Danon disease is a rare X-linked dominant disorder caused by a primary deficiency in lysosome-associated membrane protein 2 (LAMP2). It is characterized by the development of hypertrophic cardiomyopathy in male teenagers, mild myopathy, and mental retardation.1,2 Electrocardiogram (EKG) usually displays a Wolff-Parkinson-White (WPW) syndrome. Females who carry the mutation in the LAMP2 gene on chromosome X could develop dilated or hypertrophic cardiomyopathy in their early 40s. Unfortunately, there is no causal therapy for Danon disease. Heart transplantation is the only therapeutic option once heart failure occurs and should be considered as early as possible due to the disease's rapid progression.3
Since Danon disease is rare, it is often misdiagnosed with hypertrophic cardiomyopathy or other causes of left ventricular hypertrophy (LVH). It should be highly suspected in the male teenager with LVH, especially if the patient has an extensive scarring pattern in the lateral wall on late gadolinium enhancement cardiac magnetic resonance (CMR), elevated creatine kinase and liver transaminase enzymes, and/or WPW syndrome. Endomyocardial biopsy and genetic analysis can confirm the diagnosis.47 This report demonstrates the clinical value of CMR for the diagnostic work-up of Danon disease, with diagnostic confirmation by endomyocardial biopsy and genetic analysis.

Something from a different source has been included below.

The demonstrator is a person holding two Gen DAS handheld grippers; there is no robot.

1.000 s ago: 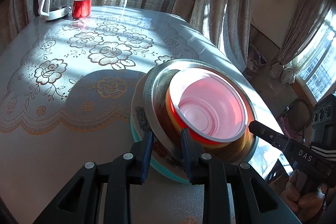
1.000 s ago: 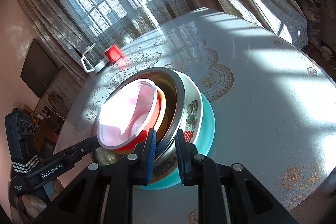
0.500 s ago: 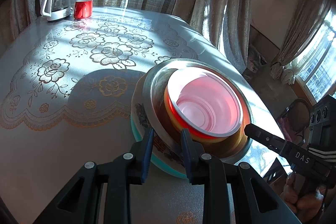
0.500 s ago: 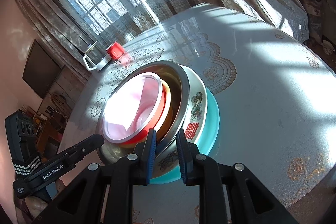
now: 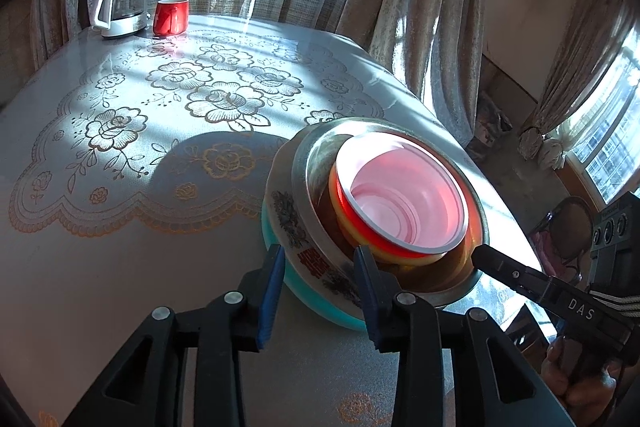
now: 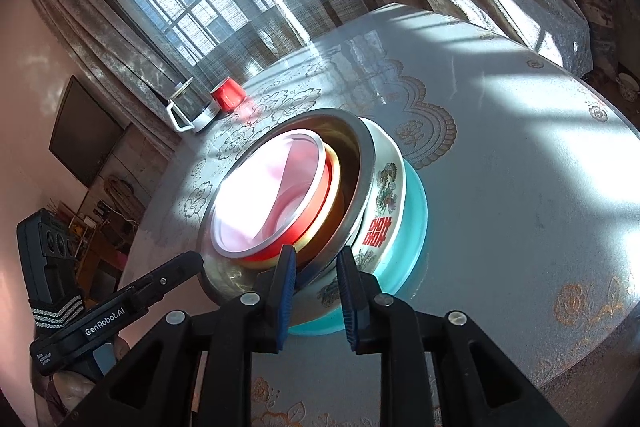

A 21-year-old Pakistani male college student with a 7-year history of muscle cramps and easy fatigability and dyspnea on exertion for the past few months presented to the local emergency department complaining of shortness of breath. He was found to have an enlarged heart on chest X-ray along with an abnormal EKG and was referred to our hospital for further evaluation. His mother had died of unknown etiology at age 40. His physical examination was significant for tachypnea, tachycardia, mild limb muscle weakness, and atrophy. Electrocardiogram showed sinus tachycardia with biventricular hypertrophy and short PR interval (Figure 1 A). Laboratory testing revealed elevations of serum creatine kinase and liver transaminase enzymes. Transthoracic echocardiography (TTE) demonstrated massive concentric LVH (septum 27 mm, lateral wall 21 mm) and severe globally depressed left ventricle (LV) systolic function with ejection fraction (EF) of 25 (Figure 1 B). The patient was further evaluated with CMR, which revealed morphologic findings similar to those of the TTE: severe symmetric LVH, severe LV systolic dysfunction, and moderate globally depressed right ventricular (RV) systolic function with a RVEF of 38. There was diffuse late gadolinium enhancement in the RV insertion points and mid-myocardium, most prominent in the LV lateral segments, with total scar burden of 63. These unusual extensive scarring patterns were suggestive of Danon disease (Figure 2). A definite LV apical thrombus was also found (Figure 3). Cardiac biopsy was performed in the subendocardial muscle of the RV septum, and no fibrosis, amyloid, or inflammation was observed. There was mild focal architectural disarray. The cardiomyocytes were hypertrophic, with enlarged and irregular nuclei and vacuolated cytoplasm (Figure 4 A). Ultrastructural examination showed numerous vacuoles containing degenerating mitochondria, glycogen, small vesicles, and granular debris (Figure 4 B).
Due to the constellation of findings, the patient underwent a hypertrophic cardiomyopathy genetic panel and was found to be heterozygous for a novel frameshift mutation in the LAMP2 gene, thus confirming the diagnosis of Danon disease. An electrophysiologic study was performed and failed to demonstrate any evidence of accessory pathways. In light of the patient's family history, symptoms, and echocardiographic findings, he was discharged home with a LifeVest device (ZOLL Medical Corporation, Burlington, MA), anticoagulant therapy, and optimal heart failure medications. Unfortunately, 3 months after discharge from Houston Methodist Hospital, the patient returned to his home country and died suddenly while hiking with his father.
We present the case of Danon disease confirmed by endomyocardial biopsy. In our case, the late gadolinium enhancement was mainly visible in the mid-myocardium and more extensively in the lateral segments in a distribution that would be unusual in more common pathologies.2 Given the poor prognosis of this disease, early recognition is important to guide therapeutic interventions.